● To do: Return the line containing "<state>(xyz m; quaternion" and all lines after it exactly; stop at the end of the material.

● Source material:

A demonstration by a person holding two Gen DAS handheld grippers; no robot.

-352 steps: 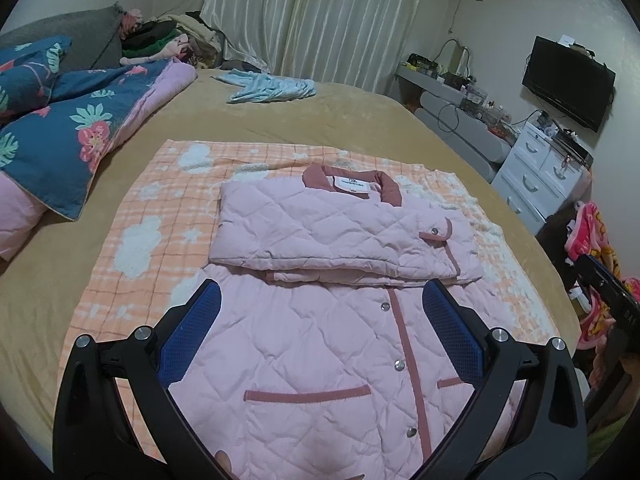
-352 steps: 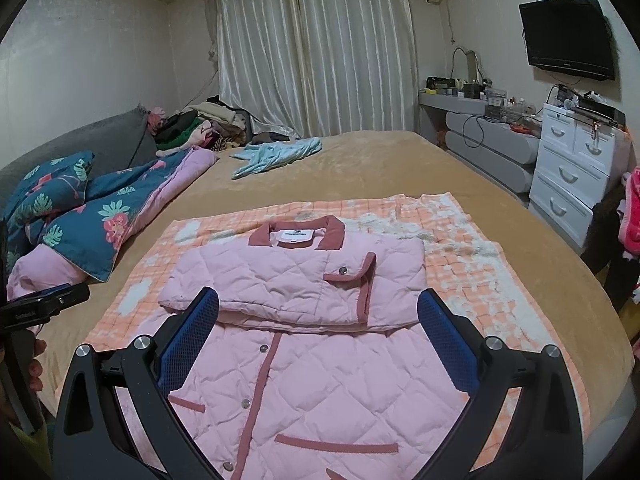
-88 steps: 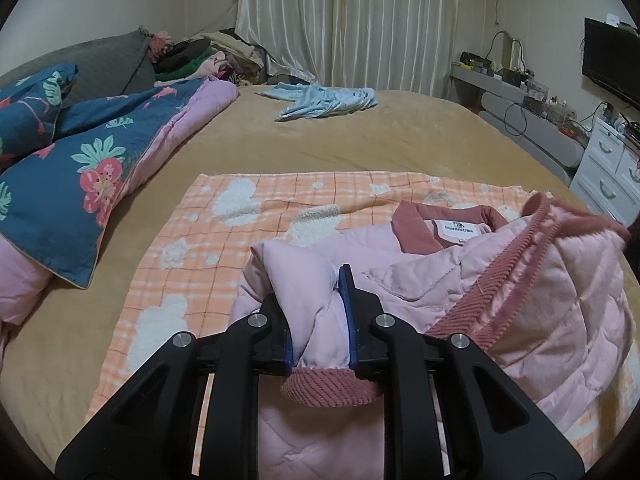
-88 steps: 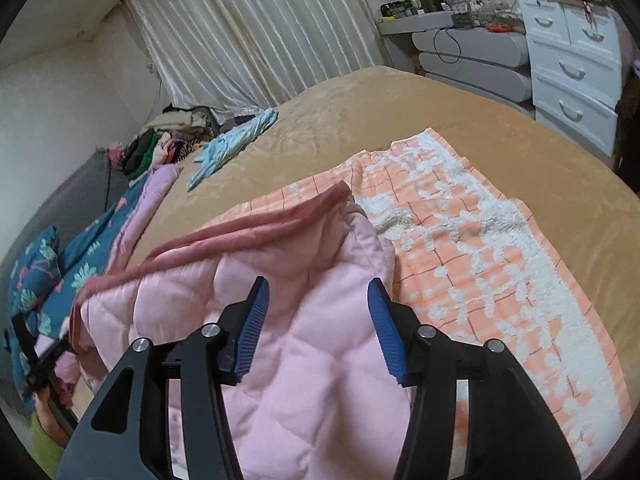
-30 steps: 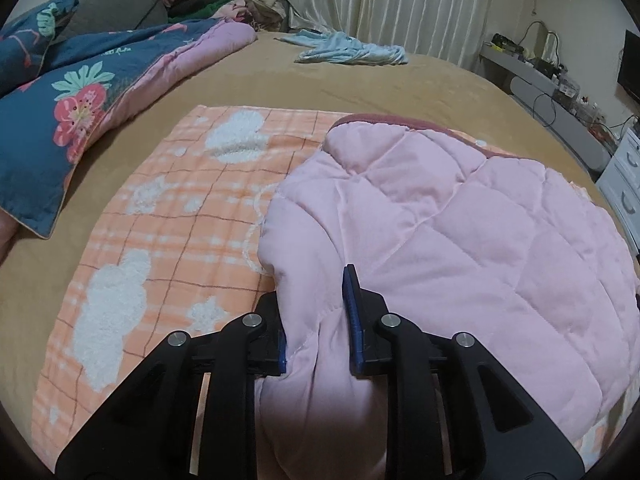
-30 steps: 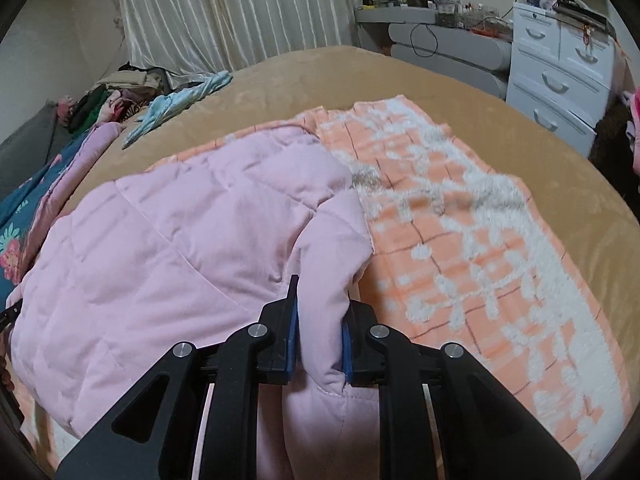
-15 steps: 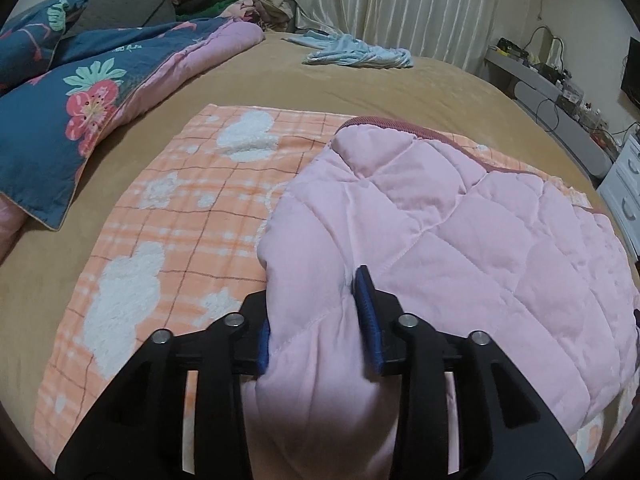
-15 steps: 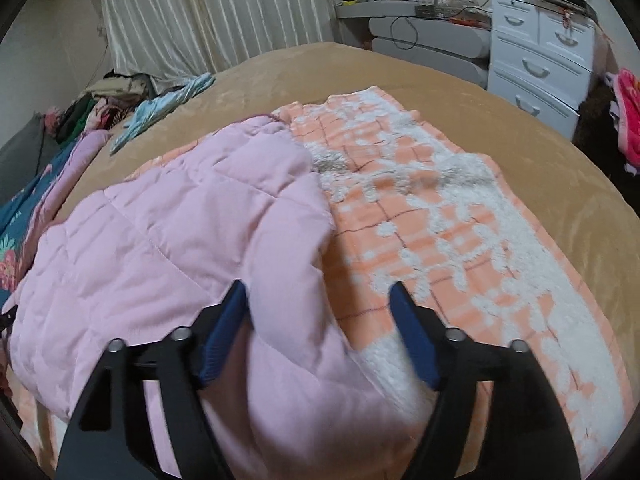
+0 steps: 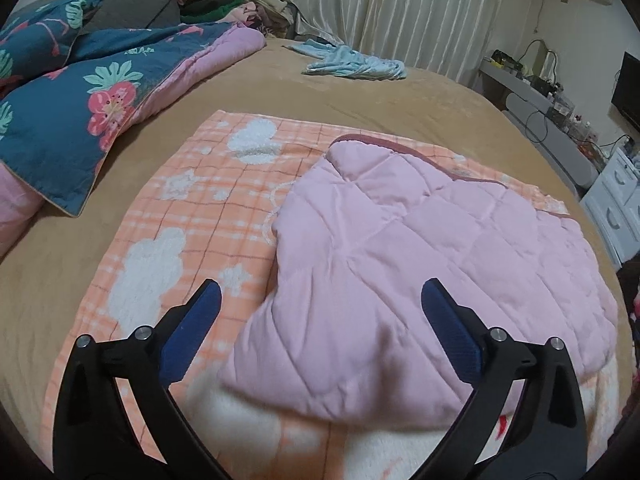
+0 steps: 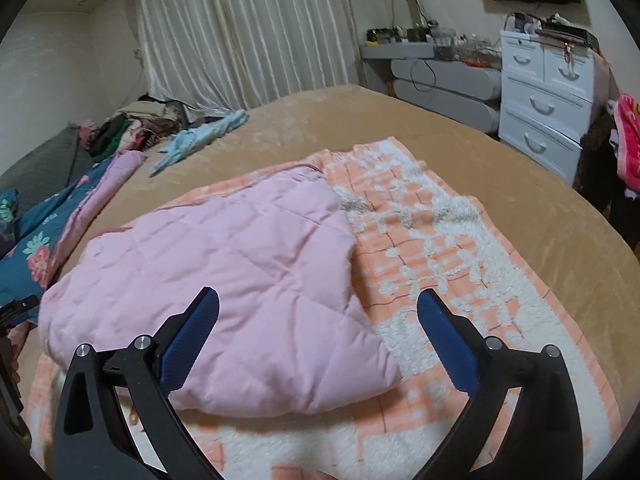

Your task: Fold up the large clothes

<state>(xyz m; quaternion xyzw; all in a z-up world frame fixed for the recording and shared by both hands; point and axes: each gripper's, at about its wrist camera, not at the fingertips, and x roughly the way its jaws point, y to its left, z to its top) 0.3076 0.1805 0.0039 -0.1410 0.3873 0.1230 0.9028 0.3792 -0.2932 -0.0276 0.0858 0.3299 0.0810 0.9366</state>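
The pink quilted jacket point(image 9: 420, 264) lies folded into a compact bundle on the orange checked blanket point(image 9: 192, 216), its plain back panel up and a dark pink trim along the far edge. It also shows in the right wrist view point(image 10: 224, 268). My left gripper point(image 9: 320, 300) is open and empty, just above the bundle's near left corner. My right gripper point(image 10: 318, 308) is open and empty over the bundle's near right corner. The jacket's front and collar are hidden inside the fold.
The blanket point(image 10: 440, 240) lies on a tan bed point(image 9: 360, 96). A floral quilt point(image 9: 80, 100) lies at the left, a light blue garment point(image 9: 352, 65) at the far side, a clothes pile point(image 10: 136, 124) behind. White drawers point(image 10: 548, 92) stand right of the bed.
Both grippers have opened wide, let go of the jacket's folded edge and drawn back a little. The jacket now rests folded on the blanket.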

● Problem solution:
<state>(xyz m; quaternion xyzw; all in a z-up world frame fixed for the recording and shared by both hands; point and axes: each gripper's, at about its wrist camera, not at the fingertips, and x roughly the way its jaws point, y to its left, z to its top) 0.3076 0.1805 0.0039 -0.1410 0.3873 0.1230 0.9028 0.3792 -0.2932 -0.0276 0.0858 0.3299 0.0810 0.9366</state>
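The pink quilted jacket point(image 9: 420, 264) lies folded into a compact bundle on the orange checked blanket point(image 9: 192, 216), its plain back panel up and a dark pink trim along the far edge. It also shows in the right wrist view point(image 10: 224, 268). My left gripper point(image 9: 320, 300) is open and empty, just above the bundle's near left corner. My right gripper point(image 10: 318, 308) is open and empty over the bundle's near right corner. The jacket's front and collar are hidden inside the fold.
The blanket point(image 10: 440, 240) lies on a tan bed point(image 9: 360, 96). A floral quilt point(image 9: 80, 100) lies at the left, a light blue garment point(image 9: 352, 65) at the far side, a clothes pile point(image 10: 136, 124) behind. White drawers point(image 10: 548, 92) stand right of the bed.
Both grippers have opened wide, let go of the jacket's folded edge and drawn back a little. The jacket now rests folded on the blanket.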

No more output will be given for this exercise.